Just Down the Road in Wyoming

In Travels With Myself on July 30, 2013 at 1:17 am

I 90 runs down from Montana to Buffalo, Wyoming, then I 25 picks up the north-south traffic and continues on down to Colorado. I followed them down only as far as Casper, however, ad will be glad tomorrow to get a last off of the interstates for a while. Not that they aren’t good roads. On the contrary, I would highly recommend that anyone thinking to make a trip west consider taking I 90 across the northern plains and through the mountains of Montana and Idaho; and I 25 is really the only reasonable way to travel from Billings to Cheyenne, the alternatives either being less-well-tended roads that either simply run alongside the highway or meander through the hills without adding anything of real importance to the trip. You can break up some of the highway monotony by taking every advantage of a “business loop” through one of the small cities along the way, or by getting off at a way-station of sorts and visiting some small place, such as the little Mennonite-run general store and restaurant (dinner only by reservation) that I discovered in Gold City, Montana. The store had a fine deli counter and shelves of bulk goods, including some of the best cold chocolate milk mix and hot chocolate cappuccino mix I’ve ever had.
And there is a certain degree of monotony. By the time I got into Wyoming, I was beginning to find myself simply rolling along with the highway as it bobbed and ducked and wove its way through the hills of Eastern Wyoming, only to be occasionally startled back into awareness by coming around a corner or over a hill to see an enormous fortress of a butte jutting up from the plains to one side or the other of the road, only to disappear behind me just as quickly. Fortunately, the winds are not so intense in Wyoming and I could set my own pace. There is very little traffic to speak of, only a few cars and the ubiquitous double trailers that go by and toss ne momentarily in their wakes. The usual speed limit (which is actually rarely posted) is 75 mph; but nobody minds that I take a much more leisurely pace in the right-hand lane.

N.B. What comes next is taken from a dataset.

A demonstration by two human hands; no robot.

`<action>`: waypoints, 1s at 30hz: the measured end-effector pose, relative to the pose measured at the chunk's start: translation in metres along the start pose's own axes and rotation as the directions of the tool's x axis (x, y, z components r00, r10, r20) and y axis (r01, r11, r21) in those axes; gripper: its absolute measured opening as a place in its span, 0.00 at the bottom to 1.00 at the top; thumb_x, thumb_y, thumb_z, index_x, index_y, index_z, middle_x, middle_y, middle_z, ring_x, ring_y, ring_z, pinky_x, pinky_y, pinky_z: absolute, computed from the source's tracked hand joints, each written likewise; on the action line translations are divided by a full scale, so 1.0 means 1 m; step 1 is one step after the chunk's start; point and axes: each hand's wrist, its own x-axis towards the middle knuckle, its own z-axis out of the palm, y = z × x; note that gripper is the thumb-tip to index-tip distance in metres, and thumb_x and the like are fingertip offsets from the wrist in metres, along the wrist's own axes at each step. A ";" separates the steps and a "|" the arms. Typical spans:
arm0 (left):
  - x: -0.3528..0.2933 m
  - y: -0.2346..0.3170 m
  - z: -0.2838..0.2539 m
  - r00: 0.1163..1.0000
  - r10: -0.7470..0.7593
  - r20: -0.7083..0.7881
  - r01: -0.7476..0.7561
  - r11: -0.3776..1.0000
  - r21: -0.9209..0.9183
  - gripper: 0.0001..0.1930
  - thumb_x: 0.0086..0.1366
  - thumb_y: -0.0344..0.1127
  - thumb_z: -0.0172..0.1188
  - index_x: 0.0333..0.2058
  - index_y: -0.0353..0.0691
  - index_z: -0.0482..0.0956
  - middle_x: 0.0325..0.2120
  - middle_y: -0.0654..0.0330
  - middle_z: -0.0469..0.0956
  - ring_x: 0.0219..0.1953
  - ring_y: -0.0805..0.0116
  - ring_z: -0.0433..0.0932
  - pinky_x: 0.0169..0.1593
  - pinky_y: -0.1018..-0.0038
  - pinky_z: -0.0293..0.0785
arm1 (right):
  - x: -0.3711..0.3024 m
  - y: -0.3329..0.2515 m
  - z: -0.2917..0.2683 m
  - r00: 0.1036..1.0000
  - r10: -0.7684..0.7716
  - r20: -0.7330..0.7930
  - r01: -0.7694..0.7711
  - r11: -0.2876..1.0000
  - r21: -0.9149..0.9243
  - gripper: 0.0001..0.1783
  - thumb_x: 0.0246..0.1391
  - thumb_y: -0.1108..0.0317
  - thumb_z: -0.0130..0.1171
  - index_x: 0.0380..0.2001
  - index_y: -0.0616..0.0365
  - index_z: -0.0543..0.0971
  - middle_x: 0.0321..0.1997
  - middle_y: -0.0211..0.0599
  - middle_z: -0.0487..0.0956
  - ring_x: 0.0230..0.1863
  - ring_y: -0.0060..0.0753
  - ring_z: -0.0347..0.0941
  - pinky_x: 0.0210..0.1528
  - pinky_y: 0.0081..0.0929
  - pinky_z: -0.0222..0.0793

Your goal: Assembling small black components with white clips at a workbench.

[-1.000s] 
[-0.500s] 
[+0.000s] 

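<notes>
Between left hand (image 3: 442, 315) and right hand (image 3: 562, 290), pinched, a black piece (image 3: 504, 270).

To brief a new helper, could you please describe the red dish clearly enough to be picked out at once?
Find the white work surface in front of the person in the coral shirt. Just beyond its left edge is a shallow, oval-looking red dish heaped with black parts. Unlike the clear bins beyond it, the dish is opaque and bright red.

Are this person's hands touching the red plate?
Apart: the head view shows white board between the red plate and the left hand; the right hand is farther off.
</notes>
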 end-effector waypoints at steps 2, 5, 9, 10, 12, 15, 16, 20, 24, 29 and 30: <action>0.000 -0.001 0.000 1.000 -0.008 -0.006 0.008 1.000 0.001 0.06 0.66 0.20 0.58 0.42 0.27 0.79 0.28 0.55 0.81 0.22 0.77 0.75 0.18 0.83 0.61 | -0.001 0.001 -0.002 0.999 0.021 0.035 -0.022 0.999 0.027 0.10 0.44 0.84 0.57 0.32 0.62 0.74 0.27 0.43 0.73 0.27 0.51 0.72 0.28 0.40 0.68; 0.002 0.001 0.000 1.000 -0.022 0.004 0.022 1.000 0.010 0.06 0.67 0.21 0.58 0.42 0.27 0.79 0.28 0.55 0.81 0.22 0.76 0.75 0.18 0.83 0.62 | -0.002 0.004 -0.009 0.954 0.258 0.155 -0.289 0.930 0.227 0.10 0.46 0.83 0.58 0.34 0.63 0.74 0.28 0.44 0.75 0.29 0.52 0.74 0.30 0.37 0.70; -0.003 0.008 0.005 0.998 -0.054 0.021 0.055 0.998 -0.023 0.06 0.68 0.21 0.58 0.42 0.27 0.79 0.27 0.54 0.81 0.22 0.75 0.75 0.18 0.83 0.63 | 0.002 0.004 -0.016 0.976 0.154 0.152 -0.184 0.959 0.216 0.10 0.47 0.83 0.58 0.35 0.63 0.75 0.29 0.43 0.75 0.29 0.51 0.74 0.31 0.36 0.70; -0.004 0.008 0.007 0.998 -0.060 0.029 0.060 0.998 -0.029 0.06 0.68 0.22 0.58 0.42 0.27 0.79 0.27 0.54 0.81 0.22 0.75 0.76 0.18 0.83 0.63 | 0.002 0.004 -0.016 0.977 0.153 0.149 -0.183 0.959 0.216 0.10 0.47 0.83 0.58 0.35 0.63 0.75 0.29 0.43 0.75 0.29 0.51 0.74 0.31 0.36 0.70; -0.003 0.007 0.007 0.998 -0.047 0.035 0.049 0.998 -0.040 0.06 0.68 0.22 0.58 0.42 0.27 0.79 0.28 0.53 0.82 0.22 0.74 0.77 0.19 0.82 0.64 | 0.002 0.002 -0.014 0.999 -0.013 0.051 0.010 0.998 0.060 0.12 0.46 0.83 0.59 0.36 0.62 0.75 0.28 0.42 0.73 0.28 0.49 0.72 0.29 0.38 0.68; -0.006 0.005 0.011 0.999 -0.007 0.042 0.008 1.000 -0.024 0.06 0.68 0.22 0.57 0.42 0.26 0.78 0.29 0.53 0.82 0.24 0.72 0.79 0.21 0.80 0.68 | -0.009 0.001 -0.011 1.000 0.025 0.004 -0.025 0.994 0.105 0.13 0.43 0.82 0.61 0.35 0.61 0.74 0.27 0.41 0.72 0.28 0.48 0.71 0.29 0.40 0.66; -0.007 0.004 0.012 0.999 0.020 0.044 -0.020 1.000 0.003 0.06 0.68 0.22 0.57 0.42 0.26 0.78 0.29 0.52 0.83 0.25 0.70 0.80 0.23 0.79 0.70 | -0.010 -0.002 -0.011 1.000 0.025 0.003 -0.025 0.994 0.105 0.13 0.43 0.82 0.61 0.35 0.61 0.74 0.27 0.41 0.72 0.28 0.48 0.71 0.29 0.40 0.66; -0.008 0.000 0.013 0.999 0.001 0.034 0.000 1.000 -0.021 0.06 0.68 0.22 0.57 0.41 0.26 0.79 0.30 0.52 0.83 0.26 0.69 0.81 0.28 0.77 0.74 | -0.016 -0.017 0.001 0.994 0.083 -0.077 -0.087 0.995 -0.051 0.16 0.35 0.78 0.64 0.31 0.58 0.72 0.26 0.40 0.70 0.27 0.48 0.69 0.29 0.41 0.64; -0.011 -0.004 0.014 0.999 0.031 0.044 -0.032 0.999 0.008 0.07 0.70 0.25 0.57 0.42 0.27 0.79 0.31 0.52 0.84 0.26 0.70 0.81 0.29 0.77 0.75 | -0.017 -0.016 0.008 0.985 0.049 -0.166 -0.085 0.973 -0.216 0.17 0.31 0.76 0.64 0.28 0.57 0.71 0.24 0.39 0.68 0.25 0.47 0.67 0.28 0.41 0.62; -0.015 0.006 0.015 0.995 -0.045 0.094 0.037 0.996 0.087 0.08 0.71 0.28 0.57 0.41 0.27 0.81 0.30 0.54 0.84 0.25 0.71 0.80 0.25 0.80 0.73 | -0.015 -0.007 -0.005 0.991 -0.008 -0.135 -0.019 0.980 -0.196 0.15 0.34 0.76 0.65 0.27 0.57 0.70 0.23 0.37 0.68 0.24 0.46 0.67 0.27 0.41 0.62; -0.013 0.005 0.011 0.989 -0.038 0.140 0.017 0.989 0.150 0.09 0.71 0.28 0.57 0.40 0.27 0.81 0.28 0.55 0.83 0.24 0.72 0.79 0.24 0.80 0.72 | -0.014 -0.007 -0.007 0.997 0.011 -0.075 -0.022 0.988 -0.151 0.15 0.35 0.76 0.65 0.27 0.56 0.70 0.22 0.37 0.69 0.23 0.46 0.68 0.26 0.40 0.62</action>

Wyoming has remarkably little signage on its highways, in fact. They do, however, have occasional railway-crossing-style gates that allow them to completely shut down long sections of the highway, presumably to cope with severe weather conditions, such as drifting snow. Alongside these are warnings that going around them can lead to fines and other penalties. A side note, though, to the people who put up city welcome signs along the highway. It is not possible for people traveling 75 miles-per-hour (or even those like myself driving a great deal more slowly) to read long lists in too-small lettering describing all the many wonders awaiting them at the next exit. Better to put up several signs like Burma Shave, so that passers-by will become intrigued as they learn each new bit of local information. Yes, I’m talking to you, Kaycee, Wyoming; especially since it is so easy to keep going on down to Casper. And you really do have a nice little Main Street that warrants a visit.
I am, however, done with highways for a while. Tomorrow I will get off onto US 20 to take me through Nebraska and all the way to Sturbridge, Massachusetts. That’s right. I am now just down the road from Sturbridge; only a little matter of seven states, a couple of time zones, and a major river between me and home.